Exercise
Write out the data word for word and drop any picture you find.

Data provided
····················

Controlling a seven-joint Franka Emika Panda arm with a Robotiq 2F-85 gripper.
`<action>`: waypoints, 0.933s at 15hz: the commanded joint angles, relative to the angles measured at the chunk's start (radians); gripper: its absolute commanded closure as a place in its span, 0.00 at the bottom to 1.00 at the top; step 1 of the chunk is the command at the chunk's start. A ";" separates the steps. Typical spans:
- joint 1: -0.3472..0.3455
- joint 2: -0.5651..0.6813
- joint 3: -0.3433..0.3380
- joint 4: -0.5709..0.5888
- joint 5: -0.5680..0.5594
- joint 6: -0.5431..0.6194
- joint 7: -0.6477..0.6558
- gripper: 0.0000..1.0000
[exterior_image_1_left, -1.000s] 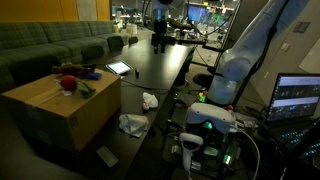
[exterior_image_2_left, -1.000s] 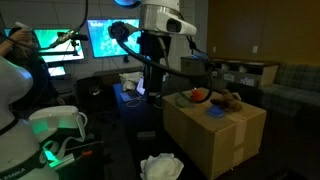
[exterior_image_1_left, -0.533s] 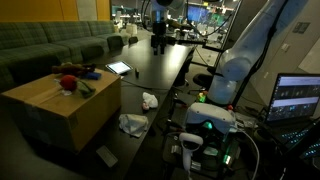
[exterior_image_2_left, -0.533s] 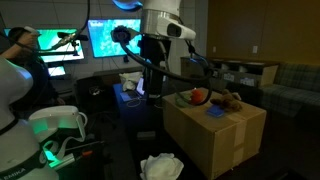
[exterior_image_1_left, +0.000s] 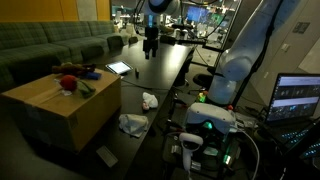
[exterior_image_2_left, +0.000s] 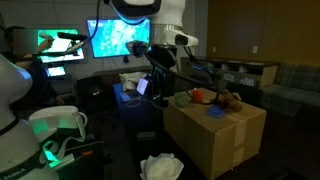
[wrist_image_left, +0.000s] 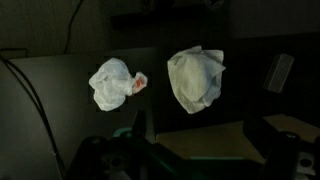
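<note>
My gripper hangs high in the air, open and holding nothing; it also shows in an exterior view as the gripper, beside the cardboard box. In the wrist view the gripper looks down, its dark fingers wide apart over a corner of the tan box. Far below lie two crumpled white bags, one with a red spot and one larger. On the box top sit a red object, a brown soft toy and a blue item.
A green sofa stands behind the box. A tablet lies on the dark floor. A second robot arm and lit monitors stand nearby. A laptop glows at the side.
The arm has swung and turned, bringing the gripper lower and closer to the cardboard box. The jaws have stayed open.
</note>
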 joint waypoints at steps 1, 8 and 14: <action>0.033 0.077 0.038 0.032 0.018 0.118 -0.015 0.00; 0.085 0.256 0.104 0.130 0.019 0.298 -0.053 0.00; 0.094 0.408 0.151 0.238 0.037 0.435 -0.155 0.00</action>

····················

Response
Controlling a seven-joint Franka Emika Panda arm with a Robotiq 2F-85 gripper.
`<action>`: waypoints, 0.933s at 15hz: the commanded joint angles, relative to the angles measured at the chunk's start (radians); gripper: its absolute commanded closure as a place in its span, 0.00 at the bottom to 1.00 at the top; step 1 of the chunk is the command at the chunk's start. A ";" separates the steps. Typical spans:
- joint 1: -0.3472..0.3455
- joint 2: -0.5651..0.6813
- joint 3: -0.3433..0.3380
- joint 4: -0.5709..0.5888
- joint 5: -0.5680..0.5594
- joint 6: -0.5431..0.6194
- joint 7: -0.6477..0.6558
- gripper: 0.0000..1.0000
[exterior_image_1_left, -1.000s] 
[exterior_image_2_left, -1.000s] 
[exterior_image_1_left, -0.533s] 
[exterior_image_2_left, -0.533s] 
[exterior_image_1_left, +0.000s] 
[exterior_image_2_left, +0.000s] 
[wrist_image_left, +0.000s] 
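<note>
My gripper hangs high in the air, open and holding nothing; it also shows in an exterior view as the gripper, beside the cardboard box. In the wrist view the gripper looks down, its dark fingers wide apart over a corner of the tan box. Far below lie two crumpled white bags, one with a red spot and one larger. On the box top sit a red object, a brown soft toy and a blue item.
A green sofa stands behind the box. A tablet lies on the dark floor. A second robot arm and lit monitors stand nearby. A laptop glows at the side.
The arm has swung and turned, bringing the gripper lower and closer to the cardboard box. The jaws have stayed open.
</note>
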 joint waypoints at steps 1, 8 and 14: <action>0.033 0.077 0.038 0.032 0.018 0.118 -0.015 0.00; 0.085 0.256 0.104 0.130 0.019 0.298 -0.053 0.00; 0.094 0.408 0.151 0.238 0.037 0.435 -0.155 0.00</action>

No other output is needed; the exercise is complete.